But the braggart boaster cried that an old Nobodaddy was in his cups it was muchwhat indifferent and he would not lag behind his lead.




But this was only to dye his desperation as cowed he crouched in Horne's hall.




He drank indeed at one draught to pluck up a heart of any grace for it thundered long rumblingly over all the heavens so that Master Madden, being godly certain whiles, knocked him on his ribs upon that crack of doom and Master Bloom, at the braggart's side, spoke to him calming words to slumber his great fear, advertising how it was no other thing but a hubbub noise that he heard, the discharge of fluid from the thunderhead, look you, having taken place, and all of the order of a natural phenomenon.

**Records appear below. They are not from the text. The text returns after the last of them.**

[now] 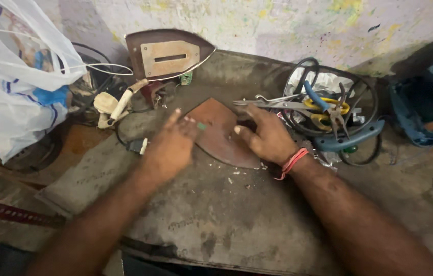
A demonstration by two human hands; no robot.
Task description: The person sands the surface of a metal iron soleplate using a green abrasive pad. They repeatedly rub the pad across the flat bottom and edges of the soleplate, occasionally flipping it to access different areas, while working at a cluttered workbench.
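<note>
One brown, teardrop-shaped iron soleplate (pixel 221 134) flat on the grey bench (pixel 237 214), near the middle. Pointed tip toward the far side and slightly left, at about the top of the plate; broad rounded heel toward the near right. Long axis running from far left to near right.

Two hands on the soleplate. Left hand (pixel 173 145) at the left edge, palm down, fingers (pixel 174 116) extended and loosely spread over the plate, not clenched; a small green piece (pixel 201 125) just beside the fingertips. Right hand (pixel 265 137) at the right edge, fingers (pixel 241 132) curled inward and pressing on the plate surface, grasping nothing separate as far as visible. One red thread band (pixel 292 162) around the right wrist.

One second iron body (pixel 168 53) standing tilted against the wall beyond, sole side showing, with one pale rectangular metal plate on it, tip pointing right. One cream-coloured handle part (pixel 119 105) below it, to the left. One white plastic bag (pixel 14 76) at far left.

To the right, one coil of black cable (pixel 365 97) holding tools: one pair of yellow-handled pliers (pixel 329 110), one blue-handled tool (pixel 314 95), one pair of metal tweezers or scissors (pixel 272 102), exact kind unclear. One blue housing (pixel 426 112) at far right.
</note>
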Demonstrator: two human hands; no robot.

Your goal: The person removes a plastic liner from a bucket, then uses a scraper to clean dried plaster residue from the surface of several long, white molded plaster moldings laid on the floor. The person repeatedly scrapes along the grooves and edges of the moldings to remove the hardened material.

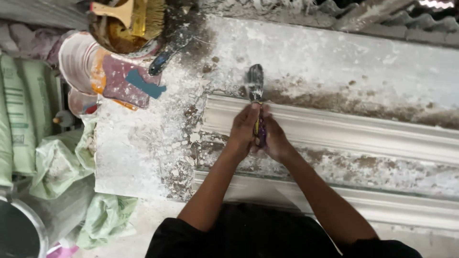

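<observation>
Both hands point(258, 131) grip a brush point(256, 88) over white moulding point(358, 131); green sacks point(21, 114) left

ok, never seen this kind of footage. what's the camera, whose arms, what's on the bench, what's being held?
There is one view, from a camera worn on a person's head, looking straight down, so the arms coming up from the bottom edge are that person's own. The left hand and right hand are clasped together around the handle of a brush, whose dark head points away onto a bench caked in white plaster. Under the hands lies a long white moulded strip, with a second moulded strip nearer the body. At top left a bowl of brownish liquid holds a wide brush. Green sacks sit at the left.
</observation>
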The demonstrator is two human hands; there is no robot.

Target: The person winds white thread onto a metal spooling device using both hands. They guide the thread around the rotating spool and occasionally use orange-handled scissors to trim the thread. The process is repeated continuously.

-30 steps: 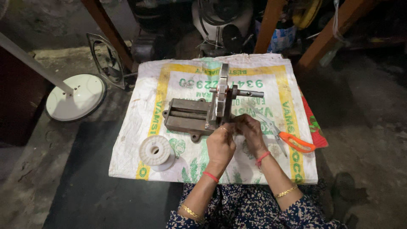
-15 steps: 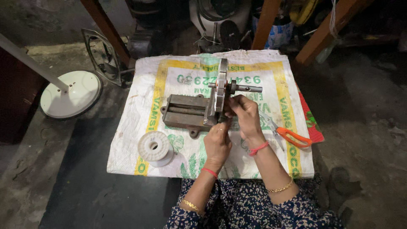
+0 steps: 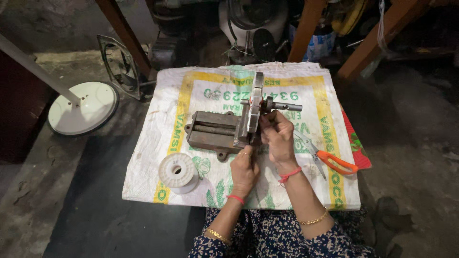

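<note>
A grey metal winding machine with an upright disc and a short shaft sits on a white woven sack. My left hand rests against the machine's near side below the disc, fingers curled. My right hand is at the right face of the disc, under the shaft, fingers bent onto it. What the fingertips pinch is hidden. A white empty spool lies left of my left hand.
Orange-handled scissors lie on the sack right of my right hand. A white round stand base with a pole is on the floor at left. Wooden legs and machine parts crowd the far side.
Both hands have moved up from the near edge of the machine to the disc; the right hand now sits beneath the shaft. The camera shifted slightly.
</note>
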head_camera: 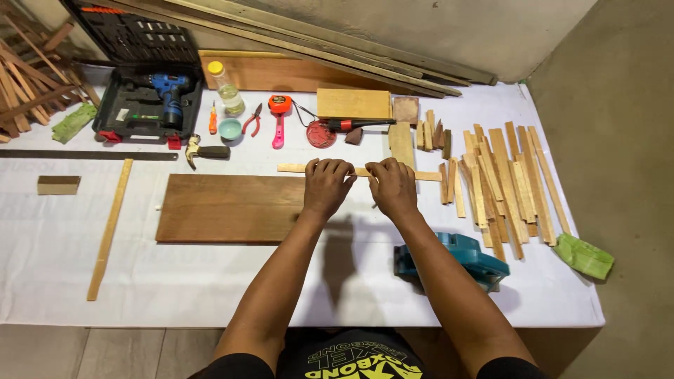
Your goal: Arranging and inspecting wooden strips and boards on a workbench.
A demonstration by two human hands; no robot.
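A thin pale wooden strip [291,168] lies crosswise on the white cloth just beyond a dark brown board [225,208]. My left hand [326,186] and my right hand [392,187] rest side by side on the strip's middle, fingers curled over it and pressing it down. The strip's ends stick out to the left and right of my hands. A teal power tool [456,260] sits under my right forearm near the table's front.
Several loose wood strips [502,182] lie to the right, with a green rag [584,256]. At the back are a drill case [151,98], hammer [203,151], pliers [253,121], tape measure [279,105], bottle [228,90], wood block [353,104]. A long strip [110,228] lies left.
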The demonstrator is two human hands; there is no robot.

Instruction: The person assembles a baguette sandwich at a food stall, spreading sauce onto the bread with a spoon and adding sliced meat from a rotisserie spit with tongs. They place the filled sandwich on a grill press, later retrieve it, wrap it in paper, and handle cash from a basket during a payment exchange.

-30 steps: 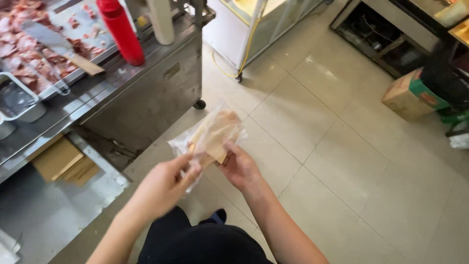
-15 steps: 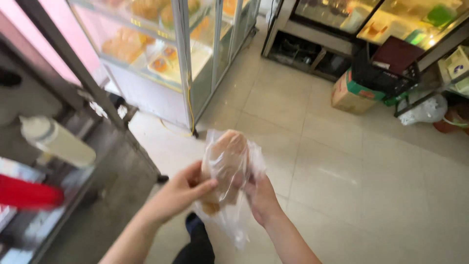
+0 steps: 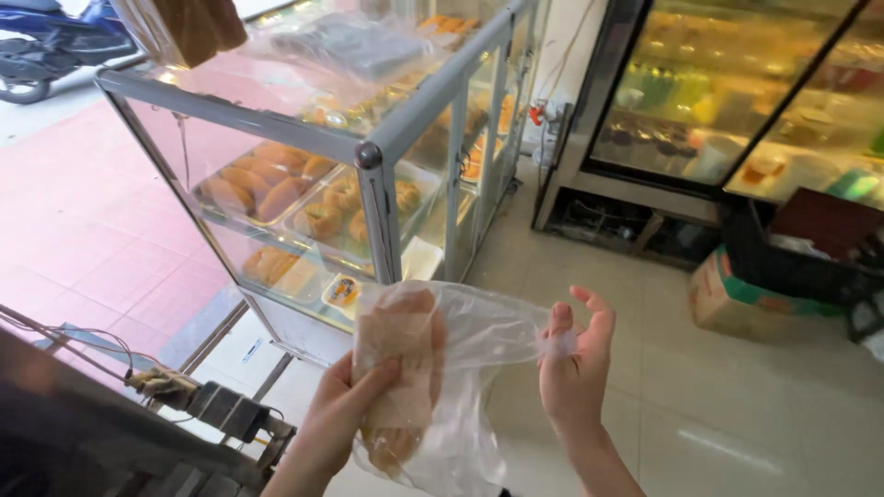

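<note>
1. Fingers [image 3: 373, 379] of the left hand [image 3: 336, 419] wrap around the paper-wrapped bread roll [image 3: 398, 373] through the clear plastic bag [image 3: 479, 368], gripping mid-length.
2. Held in mid-air before the glass display case [image 3: 368, 156], the roll looks light and crushable; the film seems thin and slippery.
3. Right hand [image 3: 575, 377] pinches the bag's edge, other fingers spread.

Left hand [image 3: 345, 414] curled in a grip; right hand [image 3: 573, 373] raised, fingers [image 3: 560, 324] pinching.
</note>
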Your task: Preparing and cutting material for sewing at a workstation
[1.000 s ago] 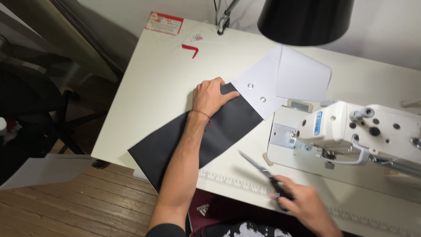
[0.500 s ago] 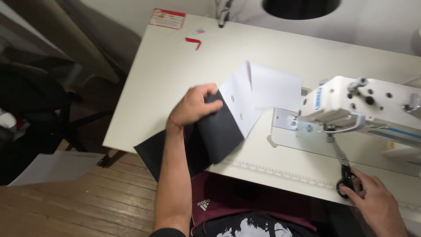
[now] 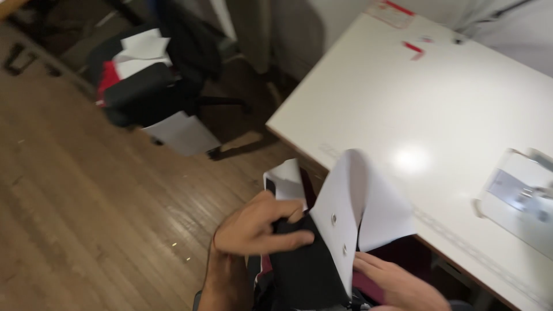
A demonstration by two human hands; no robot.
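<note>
**Fabric piece lifted off the worktop, both hands on it**

I am looking down at a two-tone fabric piece [image 3: 322, 253] being held up in front of the body, off the near edge of the worktop [image 3: 438, 109]. Its lower part is showing black, and a white panel is folding over the top and fanning out to the right, curling at its upper edge. Two small round metal snaps are sitting on the white panel near where it meets the black. A second bit of white is poking up behind the left hand.

My left hand [image 3: 259, 230] is clenching the piece from the left: the fingers are curling across the black part with the thumb on top, so the grip is closed firmly on the fabric. My right hand [image 3: 391, 282] is coming in low from the right, fingers stretched toward the lower edge of the white panel and touching it; the frame is blurred and the panel is hiding the fingertips, so I cannot tell whether that grip is closed.

Farther out, the white worktop is running away to the upper right, with a ruler strip along its near edge, a clear plate [image 3: 518, 196] at the right and small red marks [image 3: 413, 48] near the far corner. To the far left, on the wooden floor [image 3: 86, 201], a black office chair [image 3: 155, 75] is carrying white and red cloth.
</note>
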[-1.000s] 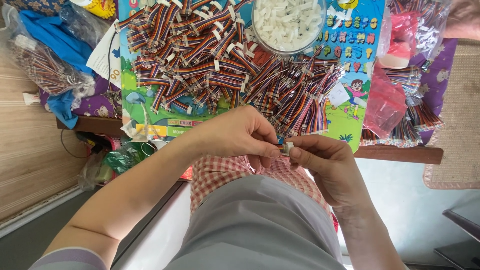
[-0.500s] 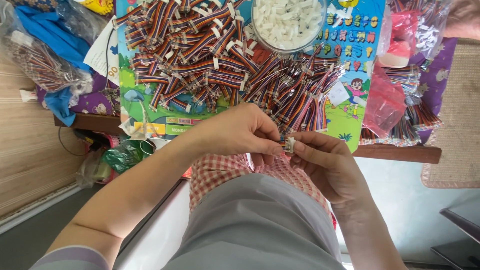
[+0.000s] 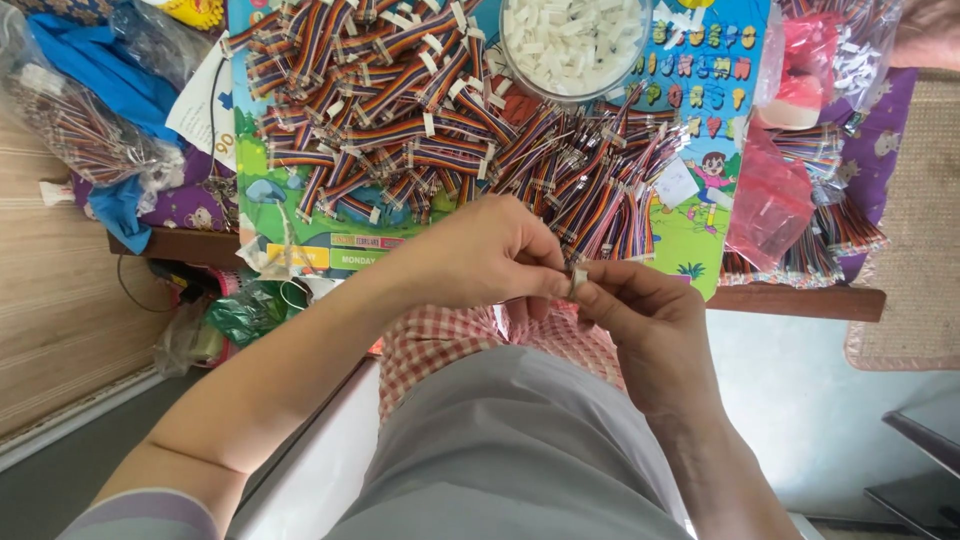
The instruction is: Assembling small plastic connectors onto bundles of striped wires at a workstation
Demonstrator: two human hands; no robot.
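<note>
Pinched between left hand (image 3: 490, 255) and right hand (image 3: 640, 320), a small white plastic connector (image 3: 578, 278) sits above the lap, near the heap of rainbow ribbon cables (image 3: 440, 130).

A clear bowl of white connectors (image 3: 575, 45) sits at top centre. Red plastic bags (image 3: 775, 190) lie right; blue cloth (image 3: 85, 60) upper left.

2 hands (image 3: 490, 255) (image 3: 645, 320) pinch 1 small connector (image 3: 577, 278), beyond them 1 round bowl (image 3: 575, 50) of white housings, 1 colourful mat (image 3: 715, 130), 2 red bags (image 3: 765, 205), and ribbon-cable pieces (image 3: 400, 120) too many to count.
</note>
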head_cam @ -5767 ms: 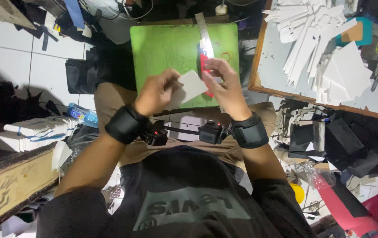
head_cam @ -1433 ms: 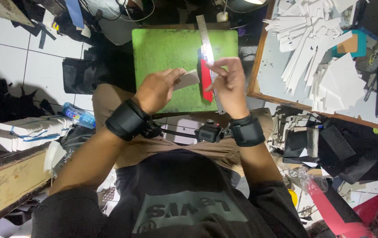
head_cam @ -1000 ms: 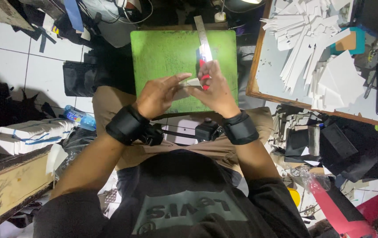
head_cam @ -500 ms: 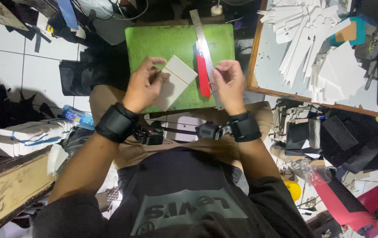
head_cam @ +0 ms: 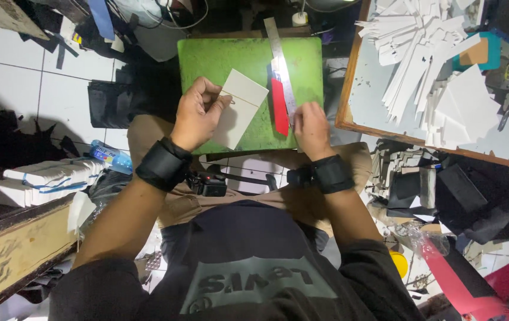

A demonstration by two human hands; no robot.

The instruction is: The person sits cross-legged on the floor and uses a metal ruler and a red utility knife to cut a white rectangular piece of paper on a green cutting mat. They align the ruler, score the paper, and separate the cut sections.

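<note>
Green cutting mat [head_cam: 231, 59] lies across the person's lap. Left hand [head_cam: 198, 113] pinches a white card piece [head_cam: 239, 110] over the mat's near edge; right hand [head_cam: 311, 128] rests closed beside a red utility knife [head_cam: 279, 107] and steel ruler [head_cam: 283, 65].

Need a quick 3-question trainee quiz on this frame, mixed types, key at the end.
1. True or false: the left hand holds a white card over the green cutting mat.
2. Which thing lies nearest the right hand?
A. the red knife beside the steel ruler
B. the plastic bottle
C. the pile of white offcuts
3. Fill in: each wrist carries a black ____.

Key: 1 true. 2 A. 3 band.
</note>
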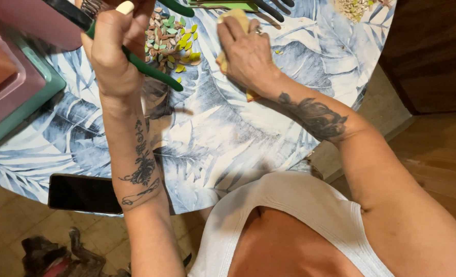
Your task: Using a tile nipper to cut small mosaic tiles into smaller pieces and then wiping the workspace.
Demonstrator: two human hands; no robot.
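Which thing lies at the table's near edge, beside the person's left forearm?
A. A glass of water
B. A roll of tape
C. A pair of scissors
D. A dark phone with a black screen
D: a dark phone lies flat on the leaf-patterned tablecloth at the near edge, just beside the left forearm, while the left hand holds green-handled pliers farther up.

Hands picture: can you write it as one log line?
left hand: grips green-handled nippers | right hand: holds yellow piece | table: tile chips
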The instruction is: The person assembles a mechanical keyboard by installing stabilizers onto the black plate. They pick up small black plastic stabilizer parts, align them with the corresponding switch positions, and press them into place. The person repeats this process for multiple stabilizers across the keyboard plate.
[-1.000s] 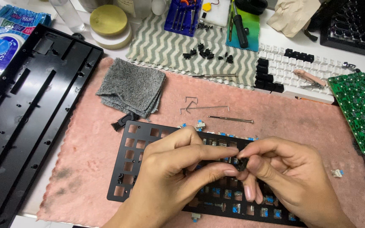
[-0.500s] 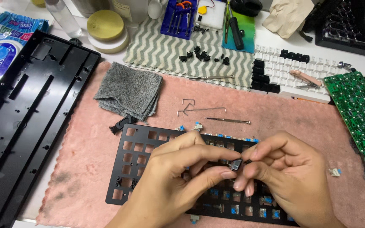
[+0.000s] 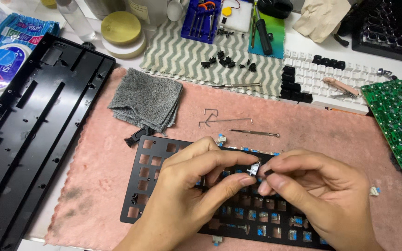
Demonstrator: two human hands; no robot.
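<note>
Both hands [image 3: 257, 195] pinch small switch [image 3: 254, 169]

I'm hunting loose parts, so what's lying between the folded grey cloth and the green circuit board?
Head view: bent wire stabiliser bars and a thin metal rod on the pink mat.

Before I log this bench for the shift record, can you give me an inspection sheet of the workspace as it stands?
Surface: pink towel, dirty patches at its left end.
Job's things: black switch plate lying on the towel; small keyboard switch pinched between both hands.
Clutter: folded grey cloth, black keyboard case, green circuit board, loose keycaps, bent wires, screwdriver set.
Hands: left hand and right hand above the plate, fingertips on the switch.
Cables: nothing seen.
Surroundings: packet of wipes and round tin at the back.
</note>
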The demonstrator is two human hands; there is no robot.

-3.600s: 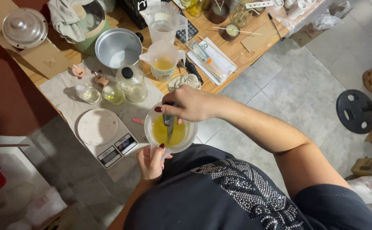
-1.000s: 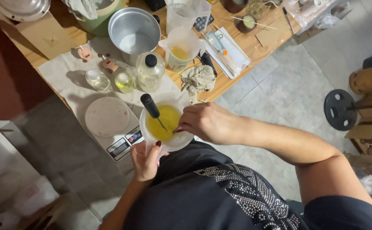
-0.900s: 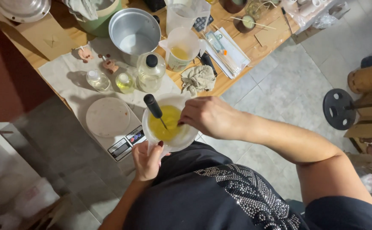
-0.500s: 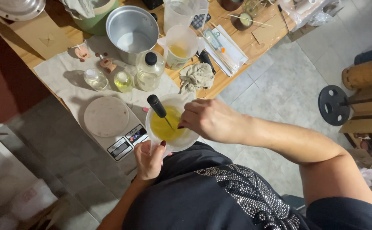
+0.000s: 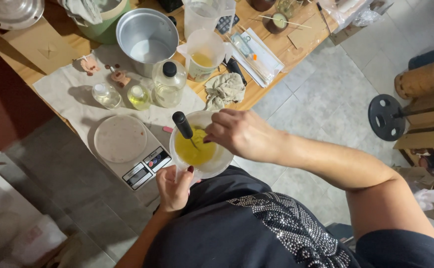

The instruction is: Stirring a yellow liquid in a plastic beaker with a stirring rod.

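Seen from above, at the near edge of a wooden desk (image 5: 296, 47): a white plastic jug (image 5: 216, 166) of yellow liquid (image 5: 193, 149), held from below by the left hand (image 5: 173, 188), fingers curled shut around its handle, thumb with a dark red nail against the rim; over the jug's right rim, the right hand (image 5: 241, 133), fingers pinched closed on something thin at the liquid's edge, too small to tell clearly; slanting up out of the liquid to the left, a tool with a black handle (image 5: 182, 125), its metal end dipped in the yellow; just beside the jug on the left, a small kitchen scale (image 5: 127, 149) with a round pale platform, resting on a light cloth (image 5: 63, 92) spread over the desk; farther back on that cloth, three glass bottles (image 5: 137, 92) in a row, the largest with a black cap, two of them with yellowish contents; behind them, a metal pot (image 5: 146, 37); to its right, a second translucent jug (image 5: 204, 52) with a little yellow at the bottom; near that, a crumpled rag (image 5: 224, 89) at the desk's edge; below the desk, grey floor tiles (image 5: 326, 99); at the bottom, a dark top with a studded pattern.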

But was young Boasthard's fear vanquished by Calmer's words? No, for he had in his bosom a spike named Bitterness which could not by words be done away.




And was he then neither calm like the one nor godly like the other? He was neither as much as he would have liked to be either.




But could he not have endeavoured to have found again as in his youth the bottle Holiness that then he lived withal? Indeed no for Grace was not there to find that bottle.




Heard he then in that clap the voice of the god Bringforth or, what Calmer said, a hubbub of Phenomenon? Heard? Why, he could not but hear unless he had plugged him up the tube Understanding (which he had not done).




For through that tube he saw that he was in the land of Phenomenon where he must for a certain one day die as he was like the rest too a passing show.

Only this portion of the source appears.